5) More language things. I’m already involved in one language exchange program, but it doesn’t meet regularly. So I started going to a Korean tutoring (kind of) thing that’s on Saturdays. It’s held at a church in Gangnam, and the people are a bit older than I had expected, but they are very nice and really try to help you with your Korean (by talking slowly and in simple sentences and by explaining as much as they can). It was quite encouraging, so I think I will definitely continue with it. There is KU ISF Korean Class on Thursdays in the science campus, and it is a semester-long course, so I will be updating on how that goes. Ahh learning Korean is so difficult. My least favorite thing are the verb endings. There are different endings for every situation! I think there are hundreds of verb endings…that are impossible to completely comprehend. I’m starting to doubt if I can ever truly become fluent in Korean, but…I have to keep trying.
Once again, a very long entry, and not that exciting. Sorry guys! My brain is so fried these days. I’m just trying to keep updating, so that those who are interested can continue to follow me on my adventures. I realize this is my most incomprehensible and poorest written blog entry. Please excuse any grammar mistakes or just plainly stupid sentences, like this one.
I will update again when my brain is more in tact ^^ Annyong!
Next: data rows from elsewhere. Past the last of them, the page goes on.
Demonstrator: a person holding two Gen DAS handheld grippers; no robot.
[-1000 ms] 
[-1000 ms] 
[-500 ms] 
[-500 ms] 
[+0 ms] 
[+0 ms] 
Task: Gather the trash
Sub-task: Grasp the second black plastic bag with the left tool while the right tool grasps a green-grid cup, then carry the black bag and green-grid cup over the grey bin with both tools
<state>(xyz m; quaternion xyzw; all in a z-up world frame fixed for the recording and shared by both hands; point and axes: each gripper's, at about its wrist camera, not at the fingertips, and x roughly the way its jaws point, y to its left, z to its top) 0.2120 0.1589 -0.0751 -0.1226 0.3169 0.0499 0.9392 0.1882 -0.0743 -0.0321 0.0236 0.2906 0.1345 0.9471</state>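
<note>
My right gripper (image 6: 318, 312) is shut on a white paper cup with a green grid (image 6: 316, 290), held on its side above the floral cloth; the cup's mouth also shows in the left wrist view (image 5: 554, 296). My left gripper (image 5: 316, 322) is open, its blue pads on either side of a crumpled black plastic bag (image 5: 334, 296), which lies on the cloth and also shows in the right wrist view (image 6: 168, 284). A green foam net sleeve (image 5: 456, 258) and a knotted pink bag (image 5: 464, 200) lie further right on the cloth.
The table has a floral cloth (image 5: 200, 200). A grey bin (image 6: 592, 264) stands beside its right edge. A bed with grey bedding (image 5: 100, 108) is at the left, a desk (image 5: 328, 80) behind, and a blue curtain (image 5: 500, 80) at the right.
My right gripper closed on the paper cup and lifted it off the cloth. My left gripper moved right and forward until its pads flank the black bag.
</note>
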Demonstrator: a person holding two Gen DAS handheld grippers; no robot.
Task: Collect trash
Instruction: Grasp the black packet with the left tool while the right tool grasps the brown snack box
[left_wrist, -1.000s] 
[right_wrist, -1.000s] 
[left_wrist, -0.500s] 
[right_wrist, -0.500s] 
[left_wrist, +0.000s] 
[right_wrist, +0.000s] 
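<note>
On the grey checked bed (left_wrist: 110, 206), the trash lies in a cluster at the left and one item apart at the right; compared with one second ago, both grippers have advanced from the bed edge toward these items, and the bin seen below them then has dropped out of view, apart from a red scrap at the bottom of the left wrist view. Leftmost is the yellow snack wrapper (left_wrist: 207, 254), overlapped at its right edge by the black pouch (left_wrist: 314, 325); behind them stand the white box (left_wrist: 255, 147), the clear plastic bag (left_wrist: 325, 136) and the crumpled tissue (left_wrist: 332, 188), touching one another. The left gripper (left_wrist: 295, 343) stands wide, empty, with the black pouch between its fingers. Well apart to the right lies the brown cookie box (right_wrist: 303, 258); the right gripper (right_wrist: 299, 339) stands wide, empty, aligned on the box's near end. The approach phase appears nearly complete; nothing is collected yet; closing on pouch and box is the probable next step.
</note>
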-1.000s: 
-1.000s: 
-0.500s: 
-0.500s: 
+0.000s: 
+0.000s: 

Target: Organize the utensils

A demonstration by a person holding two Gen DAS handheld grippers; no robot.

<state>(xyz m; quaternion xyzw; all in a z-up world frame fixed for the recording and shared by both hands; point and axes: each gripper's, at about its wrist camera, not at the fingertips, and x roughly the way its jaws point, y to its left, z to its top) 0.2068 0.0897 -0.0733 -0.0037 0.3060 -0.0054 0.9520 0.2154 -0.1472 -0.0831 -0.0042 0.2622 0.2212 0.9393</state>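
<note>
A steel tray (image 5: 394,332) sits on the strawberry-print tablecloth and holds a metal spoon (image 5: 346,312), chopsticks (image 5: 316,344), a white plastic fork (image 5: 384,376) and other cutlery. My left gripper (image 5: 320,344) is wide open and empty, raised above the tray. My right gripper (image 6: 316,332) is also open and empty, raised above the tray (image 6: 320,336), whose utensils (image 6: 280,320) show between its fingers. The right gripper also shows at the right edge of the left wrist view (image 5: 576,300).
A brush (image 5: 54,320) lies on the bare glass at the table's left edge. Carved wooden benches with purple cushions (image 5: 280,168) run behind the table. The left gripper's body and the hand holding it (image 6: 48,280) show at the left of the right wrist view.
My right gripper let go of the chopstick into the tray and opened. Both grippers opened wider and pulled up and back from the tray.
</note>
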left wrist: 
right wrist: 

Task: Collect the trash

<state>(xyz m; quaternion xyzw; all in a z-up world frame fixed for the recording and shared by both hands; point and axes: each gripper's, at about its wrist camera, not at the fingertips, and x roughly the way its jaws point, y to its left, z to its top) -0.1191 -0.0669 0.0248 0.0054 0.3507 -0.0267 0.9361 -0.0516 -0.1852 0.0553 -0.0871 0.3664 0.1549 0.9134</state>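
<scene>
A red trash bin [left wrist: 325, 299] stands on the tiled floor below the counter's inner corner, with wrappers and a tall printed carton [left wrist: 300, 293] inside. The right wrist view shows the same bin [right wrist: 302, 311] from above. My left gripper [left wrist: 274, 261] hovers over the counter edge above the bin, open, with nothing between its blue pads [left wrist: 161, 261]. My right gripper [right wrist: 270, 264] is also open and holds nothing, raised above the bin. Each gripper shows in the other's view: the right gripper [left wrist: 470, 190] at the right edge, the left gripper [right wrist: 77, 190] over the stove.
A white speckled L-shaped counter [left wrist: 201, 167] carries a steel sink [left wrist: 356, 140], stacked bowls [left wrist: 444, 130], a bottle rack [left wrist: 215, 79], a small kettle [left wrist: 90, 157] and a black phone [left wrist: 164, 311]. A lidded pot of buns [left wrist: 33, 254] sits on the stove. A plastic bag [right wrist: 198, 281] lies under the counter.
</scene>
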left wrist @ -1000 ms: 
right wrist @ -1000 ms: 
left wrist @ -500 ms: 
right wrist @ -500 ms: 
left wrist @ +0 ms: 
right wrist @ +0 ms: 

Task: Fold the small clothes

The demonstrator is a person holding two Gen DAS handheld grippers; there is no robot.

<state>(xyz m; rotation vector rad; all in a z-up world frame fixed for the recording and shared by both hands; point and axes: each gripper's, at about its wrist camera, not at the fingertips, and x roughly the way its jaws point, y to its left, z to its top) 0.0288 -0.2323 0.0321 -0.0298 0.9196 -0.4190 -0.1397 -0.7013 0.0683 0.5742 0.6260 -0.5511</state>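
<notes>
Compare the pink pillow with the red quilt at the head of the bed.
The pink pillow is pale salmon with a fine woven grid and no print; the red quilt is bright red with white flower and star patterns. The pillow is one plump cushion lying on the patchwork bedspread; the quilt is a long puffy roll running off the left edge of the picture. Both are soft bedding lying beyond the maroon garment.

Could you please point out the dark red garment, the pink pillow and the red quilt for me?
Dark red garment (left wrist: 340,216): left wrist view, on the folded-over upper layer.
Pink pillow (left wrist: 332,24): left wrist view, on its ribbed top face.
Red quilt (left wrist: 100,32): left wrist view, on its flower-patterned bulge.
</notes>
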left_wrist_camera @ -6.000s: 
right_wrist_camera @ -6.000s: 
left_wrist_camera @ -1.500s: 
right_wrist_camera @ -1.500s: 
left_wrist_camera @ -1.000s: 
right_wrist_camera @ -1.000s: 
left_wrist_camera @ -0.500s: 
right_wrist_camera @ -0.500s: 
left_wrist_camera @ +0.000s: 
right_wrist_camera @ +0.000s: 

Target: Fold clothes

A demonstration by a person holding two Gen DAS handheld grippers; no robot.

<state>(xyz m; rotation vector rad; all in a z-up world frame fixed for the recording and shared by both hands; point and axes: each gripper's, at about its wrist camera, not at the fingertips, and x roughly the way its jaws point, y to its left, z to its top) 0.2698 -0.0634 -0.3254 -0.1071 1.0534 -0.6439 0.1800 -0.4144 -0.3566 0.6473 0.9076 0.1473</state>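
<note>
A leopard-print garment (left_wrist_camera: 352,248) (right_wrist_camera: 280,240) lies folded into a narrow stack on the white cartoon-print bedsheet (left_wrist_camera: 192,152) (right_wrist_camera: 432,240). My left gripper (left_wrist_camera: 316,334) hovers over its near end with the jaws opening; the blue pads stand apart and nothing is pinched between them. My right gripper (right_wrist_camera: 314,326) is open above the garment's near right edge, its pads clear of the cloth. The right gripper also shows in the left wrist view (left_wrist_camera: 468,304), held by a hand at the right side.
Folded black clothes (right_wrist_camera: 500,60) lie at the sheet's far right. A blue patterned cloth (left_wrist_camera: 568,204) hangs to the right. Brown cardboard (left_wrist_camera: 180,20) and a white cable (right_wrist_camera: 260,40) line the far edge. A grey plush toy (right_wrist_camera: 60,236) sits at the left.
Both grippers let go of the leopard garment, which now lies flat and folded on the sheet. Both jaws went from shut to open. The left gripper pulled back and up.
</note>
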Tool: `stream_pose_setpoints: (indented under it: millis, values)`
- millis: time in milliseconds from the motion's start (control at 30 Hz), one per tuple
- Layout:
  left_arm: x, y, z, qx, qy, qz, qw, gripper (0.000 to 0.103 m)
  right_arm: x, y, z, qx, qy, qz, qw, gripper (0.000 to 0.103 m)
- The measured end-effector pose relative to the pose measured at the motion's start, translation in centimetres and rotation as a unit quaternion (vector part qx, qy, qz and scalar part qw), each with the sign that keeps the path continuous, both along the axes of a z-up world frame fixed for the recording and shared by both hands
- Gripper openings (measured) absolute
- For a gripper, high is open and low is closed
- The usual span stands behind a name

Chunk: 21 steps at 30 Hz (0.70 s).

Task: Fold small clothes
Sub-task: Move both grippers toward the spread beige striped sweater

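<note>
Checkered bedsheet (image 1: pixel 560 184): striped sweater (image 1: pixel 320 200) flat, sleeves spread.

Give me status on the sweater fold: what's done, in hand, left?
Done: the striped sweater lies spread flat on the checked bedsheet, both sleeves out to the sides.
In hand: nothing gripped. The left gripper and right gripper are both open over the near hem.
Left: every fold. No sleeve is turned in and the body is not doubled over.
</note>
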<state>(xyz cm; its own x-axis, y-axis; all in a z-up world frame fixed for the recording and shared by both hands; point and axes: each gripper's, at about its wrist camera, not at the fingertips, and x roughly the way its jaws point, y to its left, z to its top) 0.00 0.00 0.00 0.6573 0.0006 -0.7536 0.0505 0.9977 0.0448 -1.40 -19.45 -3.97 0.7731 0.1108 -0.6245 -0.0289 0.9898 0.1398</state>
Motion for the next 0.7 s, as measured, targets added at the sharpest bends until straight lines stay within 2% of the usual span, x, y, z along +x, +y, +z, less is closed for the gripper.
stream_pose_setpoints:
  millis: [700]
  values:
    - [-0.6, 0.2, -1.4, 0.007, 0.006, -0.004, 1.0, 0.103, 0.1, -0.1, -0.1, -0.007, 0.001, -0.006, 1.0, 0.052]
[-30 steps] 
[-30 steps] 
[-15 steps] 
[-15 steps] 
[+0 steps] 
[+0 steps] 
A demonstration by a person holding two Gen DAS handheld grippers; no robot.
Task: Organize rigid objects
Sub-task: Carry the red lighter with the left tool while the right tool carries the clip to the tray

I’m feeling a bit better since the sad blog posts I’ve made this past week. Life has been slightly better/easier, and it’s finally the weekend, so my mood is naturally better. Good thing I’m only taking 4 classes and that I have Fridays off. Three-day-weekend every week!! So this Friday, some friends and I decided to visit the Hello Kitty Cafe in Hongdae and explore the area a bit. Hongdae is a bit like Myeongdong and Apgujeong but less expensive, I think. There are a lot of food places, shops, but mostly, it’s known for its popping night life. There are tons of bars and clubs everywhere in Hongdae, and it’s where all the young people spend their nights. But we came to Hongdae to visit the Hello Kitty Cafe, and it definitely did not disappoint me. The pink abound was kind of overwhelming actually.